● **MATERIAL PROVIDED**:
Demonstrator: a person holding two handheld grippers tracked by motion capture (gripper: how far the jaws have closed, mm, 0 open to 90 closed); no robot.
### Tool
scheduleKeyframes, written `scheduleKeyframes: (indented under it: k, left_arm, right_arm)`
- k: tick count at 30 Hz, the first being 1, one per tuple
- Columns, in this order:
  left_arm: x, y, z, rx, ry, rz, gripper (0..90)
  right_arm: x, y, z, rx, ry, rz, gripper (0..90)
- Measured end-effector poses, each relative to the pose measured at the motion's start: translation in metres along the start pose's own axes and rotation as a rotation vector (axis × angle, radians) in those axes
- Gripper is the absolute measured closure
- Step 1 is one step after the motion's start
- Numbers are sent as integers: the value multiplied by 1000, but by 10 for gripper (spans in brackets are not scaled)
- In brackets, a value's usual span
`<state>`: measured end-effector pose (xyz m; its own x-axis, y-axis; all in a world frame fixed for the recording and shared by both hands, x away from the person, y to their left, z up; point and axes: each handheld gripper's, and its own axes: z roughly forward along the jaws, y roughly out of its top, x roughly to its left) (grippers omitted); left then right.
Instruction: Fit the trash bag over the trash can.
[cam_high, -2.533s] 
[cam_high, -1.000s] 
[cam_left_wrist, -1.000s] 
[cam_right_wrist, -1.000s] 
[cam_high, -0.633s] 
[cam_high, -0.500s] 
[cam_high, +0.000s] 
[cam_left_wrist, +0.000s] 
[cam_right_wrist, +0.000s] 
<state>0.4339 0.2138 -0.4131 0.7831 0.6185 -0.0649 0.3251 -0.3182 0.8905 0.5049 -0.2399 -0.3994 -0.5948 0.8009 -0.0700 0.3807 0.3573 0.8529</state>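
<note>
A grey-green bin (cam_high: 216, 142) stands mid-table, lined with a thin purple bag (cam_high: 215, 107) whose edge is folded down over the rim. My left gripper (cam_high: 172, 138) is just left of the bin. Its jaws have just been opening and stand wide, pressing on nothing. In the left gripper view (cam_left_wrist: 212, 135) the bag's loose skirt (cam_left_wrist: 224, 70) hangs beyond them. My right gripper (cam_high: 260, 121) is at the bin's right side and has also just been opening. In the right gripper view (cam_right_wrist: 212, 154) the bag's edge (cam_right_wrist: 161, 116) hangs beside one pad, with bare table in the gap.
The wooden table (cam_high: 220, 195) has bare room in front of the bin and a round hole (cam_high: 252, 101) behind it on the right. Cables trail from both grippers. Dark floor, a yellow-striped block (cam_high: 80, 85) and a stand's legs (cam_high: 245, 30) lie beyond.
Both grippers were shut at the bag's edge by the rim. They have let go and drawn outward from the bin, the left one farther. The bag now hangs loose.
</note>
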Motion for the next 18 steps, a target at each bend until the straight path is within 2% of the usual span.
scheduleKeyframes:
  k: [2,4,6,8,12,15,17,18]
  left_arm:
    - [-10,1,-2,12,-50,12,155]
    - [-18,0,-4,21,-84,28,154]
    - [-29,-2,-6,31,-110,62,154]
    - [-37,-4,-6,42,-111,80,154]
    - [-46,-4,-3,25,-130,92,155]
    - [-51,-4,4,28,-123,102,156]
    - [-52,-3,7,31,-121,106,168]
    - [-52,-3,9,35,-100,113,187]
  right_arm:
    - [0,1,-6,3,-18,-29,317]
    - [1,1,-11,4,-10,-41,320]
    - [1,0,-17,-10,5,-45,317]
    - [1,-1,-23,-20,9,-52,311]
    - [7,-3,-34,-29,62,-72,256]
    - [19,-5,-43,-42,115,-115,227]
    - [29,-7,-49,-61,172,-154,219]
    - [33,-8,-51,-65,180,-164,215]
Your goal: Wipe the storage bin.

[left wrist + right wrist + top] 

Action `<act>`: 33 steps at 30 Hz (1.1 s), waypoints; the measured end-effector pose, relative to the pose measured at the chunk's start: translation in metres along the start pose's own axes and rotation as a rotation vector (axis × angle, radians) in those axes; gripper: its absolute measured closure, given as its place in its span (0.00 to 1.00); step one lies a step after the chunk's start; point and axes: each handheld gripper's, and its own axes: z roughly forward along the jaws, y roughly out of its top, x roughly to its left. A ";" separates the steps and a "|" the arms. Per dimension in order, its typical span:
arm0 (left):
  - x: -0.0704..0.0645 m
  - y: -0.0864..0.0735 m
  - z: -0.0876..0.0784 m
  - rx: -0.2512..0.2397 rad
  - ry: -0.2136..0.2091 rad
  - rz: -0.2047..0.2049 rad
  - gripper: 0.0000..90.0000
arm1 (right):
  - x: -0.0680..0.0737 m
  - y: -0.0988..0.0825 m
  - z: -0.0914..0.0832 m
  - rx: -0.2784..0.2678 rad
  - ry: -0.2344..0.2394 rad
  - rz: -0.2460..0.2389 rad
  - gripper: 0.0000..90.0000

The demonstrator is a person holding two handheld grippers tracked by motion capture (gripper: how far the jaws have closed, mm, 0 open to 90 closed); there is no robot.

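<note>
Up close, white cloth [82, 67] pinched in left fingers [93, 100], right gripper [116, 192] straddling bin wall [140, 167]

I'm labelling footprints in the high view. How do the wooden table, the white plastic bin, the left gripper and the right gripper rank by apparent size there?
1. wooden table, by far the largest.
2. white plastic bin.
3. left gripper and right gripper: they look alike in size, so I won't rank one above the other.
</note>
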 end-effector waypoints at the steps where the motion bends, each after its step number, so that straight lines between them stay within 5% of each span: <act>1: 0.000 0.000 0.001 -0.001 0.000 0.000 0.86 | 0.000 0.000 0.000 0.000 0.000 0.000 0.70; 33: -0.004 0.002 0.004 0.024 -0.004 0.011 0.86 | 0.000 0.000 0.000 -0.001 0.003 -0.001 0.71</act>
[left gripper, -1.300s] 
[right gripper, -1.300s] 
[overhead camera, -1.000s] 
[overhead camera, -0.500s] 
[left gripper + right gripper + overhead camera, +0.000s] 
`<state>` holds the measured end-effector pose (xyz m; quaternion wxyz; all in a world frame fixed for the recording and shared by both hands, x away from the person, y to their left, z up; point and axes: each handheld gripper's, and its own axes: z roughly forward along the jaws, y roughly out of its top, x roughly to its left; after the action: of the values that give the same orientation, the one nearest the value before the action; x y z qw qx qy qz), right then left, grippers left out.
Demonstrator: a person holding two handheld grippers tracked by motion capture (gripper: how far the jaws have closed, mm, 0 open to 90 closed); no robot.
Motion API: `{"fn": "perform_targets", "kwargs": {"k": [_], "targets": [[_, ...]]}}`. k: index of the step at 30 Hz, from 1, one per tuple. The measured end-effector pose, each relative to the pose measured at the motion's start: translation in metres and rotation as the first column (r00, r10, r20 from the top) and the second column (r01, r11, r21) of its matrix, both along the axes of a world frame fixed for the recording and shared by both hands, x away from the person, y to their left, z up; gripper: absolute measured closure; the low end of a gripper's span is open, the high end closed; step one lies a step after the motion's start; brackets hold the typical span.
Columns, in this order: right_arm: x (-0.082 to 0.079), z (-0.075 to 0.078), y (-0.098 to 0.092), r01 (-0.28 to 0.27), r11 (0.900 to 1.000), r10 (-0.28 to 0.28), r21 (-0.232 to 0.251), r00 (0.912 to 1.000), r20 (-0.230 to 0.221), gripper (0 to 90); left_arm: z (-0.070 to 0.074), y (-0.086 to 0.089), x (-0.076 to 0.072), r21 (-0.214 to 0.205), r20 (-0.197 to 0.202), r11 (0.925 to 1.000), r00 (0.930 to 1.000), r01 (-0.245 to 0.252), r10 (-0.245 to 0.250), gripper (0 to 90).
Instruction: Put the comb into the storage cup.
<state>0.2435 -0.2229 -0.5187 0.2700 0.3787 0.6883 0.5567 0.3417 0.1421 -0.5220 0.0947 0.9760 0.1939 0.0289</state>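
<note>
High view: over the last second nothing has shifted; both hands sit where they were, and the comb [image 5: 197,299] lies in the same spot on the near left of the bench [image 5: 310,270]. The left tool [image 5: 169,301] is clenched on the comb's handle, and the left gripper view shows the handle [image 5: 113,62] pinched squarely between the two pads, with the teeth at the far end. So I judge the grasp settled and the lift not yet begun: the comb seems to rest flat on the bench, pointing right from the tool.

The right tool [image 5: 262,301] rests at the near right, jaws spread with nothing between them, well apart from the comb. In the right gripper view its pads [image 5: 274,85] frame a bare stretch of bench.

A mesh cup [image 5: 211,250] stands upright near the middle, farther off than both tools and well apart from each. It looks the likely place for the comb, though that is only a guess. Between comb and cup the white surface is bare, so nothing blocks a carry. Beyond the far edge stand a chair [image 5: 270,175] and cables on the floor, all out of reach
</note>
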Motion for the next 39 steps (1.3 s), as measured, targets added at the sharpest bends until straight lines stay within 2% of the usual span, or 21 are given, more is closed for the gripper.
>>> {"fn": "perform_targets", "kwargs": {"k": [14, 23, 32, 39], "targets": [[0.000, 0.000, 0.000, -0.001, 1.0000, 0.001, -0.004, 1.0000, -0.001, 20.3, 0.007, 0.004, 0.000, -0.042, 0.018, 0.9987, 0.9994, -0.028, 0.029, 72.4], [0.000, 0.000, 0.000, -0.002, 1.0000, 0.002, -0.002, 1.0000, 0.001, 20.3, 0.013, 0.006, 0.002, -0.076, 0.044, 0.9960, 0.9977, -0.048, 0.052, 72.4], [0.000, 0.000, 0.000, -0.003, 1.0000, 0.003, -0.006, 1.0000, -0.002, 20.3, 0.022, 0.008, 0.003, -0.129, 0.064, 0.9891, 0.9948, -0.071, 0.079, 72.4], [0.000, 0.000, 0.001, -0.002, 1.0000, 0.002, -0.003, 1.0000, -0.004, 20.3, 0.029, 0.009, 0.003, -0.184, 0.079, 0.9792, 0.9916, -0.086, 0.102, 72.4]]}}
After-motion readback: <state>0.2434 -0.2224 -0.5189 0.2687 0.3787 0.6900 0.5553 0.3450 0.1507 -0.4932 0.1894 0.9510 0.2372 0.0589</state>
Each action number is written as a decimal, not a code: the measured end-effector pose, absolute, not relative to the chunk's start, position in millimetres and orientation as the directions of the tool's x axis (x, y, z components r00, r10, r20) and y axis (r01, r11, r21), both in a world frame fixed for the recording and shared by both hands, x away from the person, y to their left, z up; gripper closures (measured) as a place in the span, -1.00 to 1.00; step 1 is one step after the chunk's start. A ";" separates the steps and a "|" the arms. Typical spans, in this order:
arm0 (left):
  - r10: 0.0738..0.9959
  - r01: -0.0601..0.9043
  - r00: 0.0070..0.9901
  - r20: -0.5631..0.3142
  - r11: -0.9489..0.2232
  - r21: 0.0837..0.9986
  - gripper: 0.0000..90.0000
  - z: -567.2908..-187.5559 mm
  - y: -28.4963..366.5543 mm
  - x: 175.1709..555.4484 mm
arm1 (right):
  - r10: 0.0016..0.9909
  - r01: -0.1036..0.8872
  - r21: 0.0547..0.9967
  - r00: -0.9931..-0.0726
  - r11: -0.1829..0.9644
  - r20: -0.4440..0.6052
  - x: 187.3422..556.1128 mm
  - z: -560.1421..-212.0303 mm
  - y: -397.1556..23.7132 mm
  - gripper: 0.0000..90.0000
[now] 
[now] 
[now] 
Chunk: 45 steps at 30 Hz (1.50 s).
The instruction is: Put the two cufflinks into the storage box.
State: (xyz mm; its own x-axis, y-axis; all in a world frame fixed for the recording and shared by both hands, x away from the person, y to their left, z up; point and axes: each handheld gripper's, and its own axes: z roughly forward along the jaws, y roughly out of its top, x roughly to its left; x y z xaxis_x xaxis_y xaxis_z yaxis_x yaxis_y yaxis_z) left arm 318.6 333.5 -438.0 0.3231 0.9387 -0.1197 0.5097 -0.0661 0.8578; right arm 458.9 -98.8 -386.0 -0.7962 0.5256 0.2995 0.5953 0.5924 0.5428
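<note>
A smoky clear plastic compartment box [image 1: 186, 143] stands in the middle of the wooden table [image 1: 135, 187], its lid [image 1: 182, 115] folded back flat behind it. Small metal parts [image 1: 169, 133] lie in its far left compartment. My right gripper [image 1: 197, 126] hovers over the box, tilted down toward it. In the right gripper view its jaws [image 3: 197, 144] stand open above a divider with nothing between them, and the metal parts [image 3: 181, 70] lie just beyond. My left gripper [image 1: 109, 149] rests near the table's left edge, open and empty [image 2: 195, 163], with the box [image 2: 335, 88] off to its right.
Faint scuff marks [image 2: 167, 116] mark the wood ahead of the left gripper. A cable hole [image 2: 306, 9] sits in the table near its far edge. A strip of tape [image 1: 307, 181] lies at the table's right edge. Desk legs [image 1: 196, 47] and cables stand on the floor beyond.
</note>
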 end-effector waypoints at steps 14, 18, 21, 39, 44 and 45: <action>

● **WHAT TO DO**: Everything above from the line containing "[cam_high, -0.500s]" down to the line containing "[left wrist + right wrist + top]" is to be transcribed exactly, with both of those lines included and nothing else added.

● **ANSWER SPACE**:
[cam_high, -0.500s] 
[cam_high, +0.000s] 
[cam_left_wrist, +0.000s] 
[cam_right_wrist, +0.000s] 
<state>0.4339 0.2138 -0.4131 0.7831 0.6185 -0.0649 0.3251 -0.3182 0.8905 0.5049 -0.2399 -0.3994 -0.5948 0.8009 -0.0700 0.3807 0.3573 0.8529</state>
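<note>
A grey-green bin (cam_high: 216, 142) stands mid-table, lined with a thin purple bag (cam_high: 215, 107) whose edge is folded down over the rim. My left gripper (cam_high: 172, 138) is just left of the bin. Its jaws have just been opening and stand wide, pressing on nothing. In the left gripper view (cam_left_wrist: 212, 135) the bag's loose skirt (cam_left_wrist: 224, 70) hangs beyond them. My right gripper (cam_high: 260, 121) is at the bin's right side and has also just been opening. In the right gripper view (cam_right_wrist: 212, 154) the bag's edge (cam_right_wrist: 161, 116) hangs beside one pad, with bare table in the gap.
The wooden table (cam_high: 220, 195) has bare room in front of the bin and a round hole (cam_high: 252, 101) behind it on the right. Cables trail from both grippers. Dark floor, a yellow-striped block (cam_high: 80, 85) and a stand's legs (cam_high: 245, 30) lie beyond.
Both grippers were shut at the bag's edge by the rim. They have let go and drawn outward from the bin, the left one farther. The bag now hangs loose.
</note>
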Motion for the next 18 steps, a target at each bend until the straight path is within 2% of the usual span.
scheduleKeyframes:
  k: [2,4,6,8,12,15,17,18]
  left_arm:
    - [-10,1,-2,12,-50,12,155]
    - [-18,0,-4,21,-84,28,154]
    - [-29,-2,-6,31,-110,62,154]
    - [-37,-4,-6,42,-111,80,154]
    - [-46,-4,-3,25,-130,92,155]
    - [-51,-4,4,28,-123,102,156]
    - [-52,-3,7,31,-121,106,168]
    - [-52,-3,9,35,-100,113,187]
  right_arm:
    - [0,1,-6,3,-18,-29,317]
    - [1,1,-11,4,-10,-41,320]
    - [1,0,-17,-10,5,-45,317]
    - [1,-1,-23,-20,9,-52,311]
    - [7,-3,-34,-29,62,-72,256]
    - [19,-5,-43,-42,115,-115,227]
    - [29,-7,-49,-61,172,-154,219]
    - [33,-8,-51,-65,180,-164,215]
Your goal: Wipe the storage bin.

[left wrist + right wrist + top] 

For this exercise, nothing further remains to be done.